Journeys: Young Readers Letters

One of my favorite activities to do with junior high students came from the Library of Congress Center for the Book. Each year, in a Letters About Literature contest, students wrote to an author, living or dead, telling him or her how the author’s book had changed or influenced their lives. The challenge often lay in convincing students not to write a book report but to chat with the author, reacting to words that were meaningful to them. Once they understood the object, the authors they chose and personal applications were wide-ranging and extremely interesting to their teacher.

Now Candlewick has produced a book, Journeys: Young Readers Letters to Authors Who Have Changed Their Lives, with selections from the contest’s national winners in three age categories – upper elementary, middle school, and high school, grouped by ages and within those ages by stages of a journey – destination, realization, and return home.
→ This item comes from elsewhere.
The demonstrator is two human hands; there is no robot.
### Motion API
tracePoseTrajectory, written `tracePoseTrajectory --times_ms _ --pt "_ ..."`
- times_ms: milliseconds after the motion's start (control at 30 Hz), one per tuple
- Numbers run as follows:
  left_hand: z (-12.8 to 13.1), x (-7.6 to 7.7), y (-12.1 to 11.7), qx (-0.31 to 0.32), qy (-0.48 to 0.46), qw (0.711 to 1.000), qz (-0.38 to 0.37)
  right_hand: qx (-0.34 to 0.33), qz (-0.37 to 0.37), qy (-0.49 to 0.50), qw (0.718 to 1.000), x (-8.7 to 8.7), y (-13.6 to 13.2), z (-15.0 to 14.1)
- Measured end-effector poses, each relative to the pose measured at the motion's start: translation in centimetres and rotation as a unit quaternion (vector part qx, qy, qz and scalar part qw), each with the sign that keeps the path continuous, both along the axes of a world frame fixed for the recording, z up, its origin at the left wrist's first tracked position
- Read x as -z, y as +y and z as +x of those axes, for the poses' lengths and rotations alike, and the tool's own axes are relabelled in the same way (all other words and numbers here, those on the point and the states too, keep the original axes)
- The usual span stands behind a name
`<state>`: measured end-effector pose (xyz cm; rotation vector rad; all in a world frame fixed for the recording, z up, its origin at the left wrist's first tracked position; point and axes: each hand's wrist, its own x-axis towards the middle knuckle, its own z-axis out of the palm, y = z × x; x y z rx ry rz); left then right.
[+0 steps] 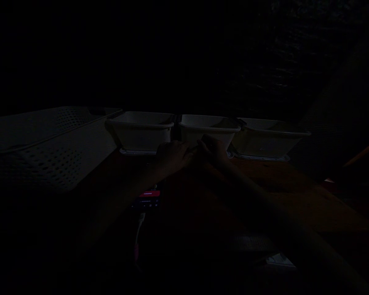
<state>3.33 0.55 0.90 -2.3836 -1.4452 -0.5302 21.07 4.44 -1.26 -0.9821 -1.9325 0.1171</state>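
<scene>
The whole view is very dark. My left hand (pixel 174 155) and my right hand (pixel 214 149) are close together over the wooden table (pixel 264 178), in front of the middle white bin (pixel 187 133). The fingers of each hand look bent and pinched together. Whatever they hold, if anything, is too dark to make out. Below my left hand lies a phone (pixel 149 200) with a lit screen, partly covered by my left forearm. A pale cable (pixel 139 229) runs from its lower end toward me.
Another white bin (pixel 144 137) stands to the left and a third bin (pixel 264 143) to the right, in one row. A large perforated basket (pixel 94 141) fills the far left. Near the lower right is a small pale object (pixel 280 259), its kind unclear.
</scene>
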Motion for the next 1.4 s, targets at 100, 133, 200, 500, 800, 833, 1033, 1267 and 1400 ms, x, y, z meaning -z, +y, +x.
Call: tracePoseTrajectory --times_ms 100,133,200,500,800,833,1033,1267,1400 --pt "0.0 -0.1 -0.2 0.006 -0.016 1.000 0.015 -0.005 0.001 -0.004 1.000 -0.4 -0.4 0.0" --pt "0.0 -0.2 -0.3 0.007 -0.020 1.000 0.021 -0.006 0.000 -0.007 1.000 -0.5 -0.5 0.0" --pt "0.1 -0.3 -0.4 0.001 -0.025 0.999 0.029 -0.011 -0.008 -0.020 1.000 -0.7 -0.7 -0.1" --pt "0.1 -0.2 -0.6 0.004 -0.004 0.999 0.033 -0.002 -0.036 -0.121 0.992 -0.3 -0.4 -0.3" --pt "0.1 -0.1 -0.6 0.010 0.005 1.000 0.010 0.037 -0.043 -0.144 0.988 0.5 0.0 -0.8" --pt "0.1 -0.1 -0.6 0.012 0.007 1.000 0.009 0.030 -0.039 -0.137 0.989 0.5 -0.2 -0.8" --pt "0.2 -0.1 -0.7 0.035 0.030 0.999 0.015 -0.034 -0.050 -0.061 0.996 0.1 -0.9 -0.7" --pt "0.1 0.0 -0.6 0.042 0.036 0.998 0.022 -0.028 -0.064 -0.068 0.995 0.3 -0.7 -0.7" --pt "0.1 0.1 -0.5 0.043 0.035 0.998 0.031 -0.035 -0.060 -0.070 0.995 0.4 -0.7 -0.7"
Student selections range from classic writers like Robert Frost and Anne Frank to modern writers like J. K. Rowling and Laurie Halse Anderson. Just in case the reader is not familiar with the work the student references, a short passage about the work and author come before each reader’s letter. Editors did minimal editing in order to retain the student writer’s voice.  

Jayanth responds to Sharon Draper’s book Out of My Mind by describing how the book helped her understand the survival instinct of her brother who has a form of autism causing difficulty expressing himself.   Anna takes on several levels of understanding from Shel Silvestein’s poem “Hug o’War,” – first when she was seven and it brought a reminder of a lost tooth in a tug of war with her brother, second when she was nine for the camaraderie she felt as she shared it in a class recitation and the idea of being kinder to each other came through, and finally as a current eleven-year-old with a greater message for the world at large. Becky, who lost her mother to cancer a month before she wrote the letter, finds comfort in remembering her mother’s voice as she picks up an old favorite, Dr. Seuss’s One Fish, Two Fish, Red Fish, Blue Fish.

I recommend the book to students and teachers who participate in the contest each year for models of responses to authors. Beyond that, the variety makes a good read for anyone looking for ways books change readers or for those seeking book selections for themselves or as gifts for young people in upper elementary through high school.

Before I leave this review entirely, I must say I was extremely proud the year one of my students placed third in the Louisiana contest and had an event at the local library where a representative of the Louisiana State Libraries presented her award.